School of Information and Communication Engineering, University of Electronic Science and Technology of China, Chengdu 611731, Sichuan, China.
Neural Netw. 2020 May;125:281-289. doi: 10.1016/j.neunet.2020.02.012. Epub 2020 Feb 26.
Rectified activation units make an important contribution to the success of deep neural networks in many computer vision tasks. In this paper, we propose a Parametric Deformable Exponential Linear Unit (PDELU) and theoretically verify its effectiveness for improving the convergence speed of learning procedure. By means of flexible map shape, the proposed PDELU could push the mean value of activation responses closer to zero, which ensures the steepest descent in training a deep neural network. We verify the effectiveness of the proposed method in the image classification task. Extensive experiments on three classical databases (i.e., CIFAR-10, CIFAR-100, and ImageNet-2015) indicate that the proposed method leads to higher convergence speed and better accuracy when it is embedded into different CNN architectures (i.e., NIN, ResNet, WRN, and DenseNet). Meanwhile, the proposed PDELU outperforms many existing shape-specific activation functions (i.e., Maxout, ReLU, LeakyReLU, ELU, SELU, SoftPlus, Swish) and the shape-adaptive activation functions (i.e., APL, PReLU, MPELU, FReLU).

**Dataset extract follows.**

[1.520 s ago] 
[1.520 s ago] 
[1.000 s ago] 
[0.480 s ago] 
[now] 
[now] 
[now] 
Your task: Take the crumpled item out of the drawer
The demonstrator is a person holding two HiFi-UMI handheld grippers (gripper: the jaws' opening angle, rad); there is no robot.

修正激活单元对深度神经网络在许多计算机视觉任务中的成功做出了重要贡献。在本文中,我们提出了一种参数可变形指数线性单元(PDELU),并从理论上验证了它对提高学习过程收敛速度的有效性。通过灵活的映射形状,所提出的 PDELU 可以将激活响应的平均值推近零,从而确保在训练深度神经网络时能够进行最快的下降。我们在图像分类任务中验证了所提出方法的有效性。在三个经典数据库(即 CIFAR-10、CIFAR-100 和 ImageNet-2015)上的广泛实验表明,当将所提出的方法嵌入到不同的 CNN 架构(即 NIN、ResNet、WRN 和 DenseNet)中时,它可以实现更高的收敛速度和更好的准确性。同时,所提出的 PDELU 优于许多现有的特定形状激活函数(即 Maxout、ReLU、LeakyReLU、ELU、SELU、SoftPlus、Swish)和形状自适应激活函数(即 APL、PReLU、MPELU、FReLU)。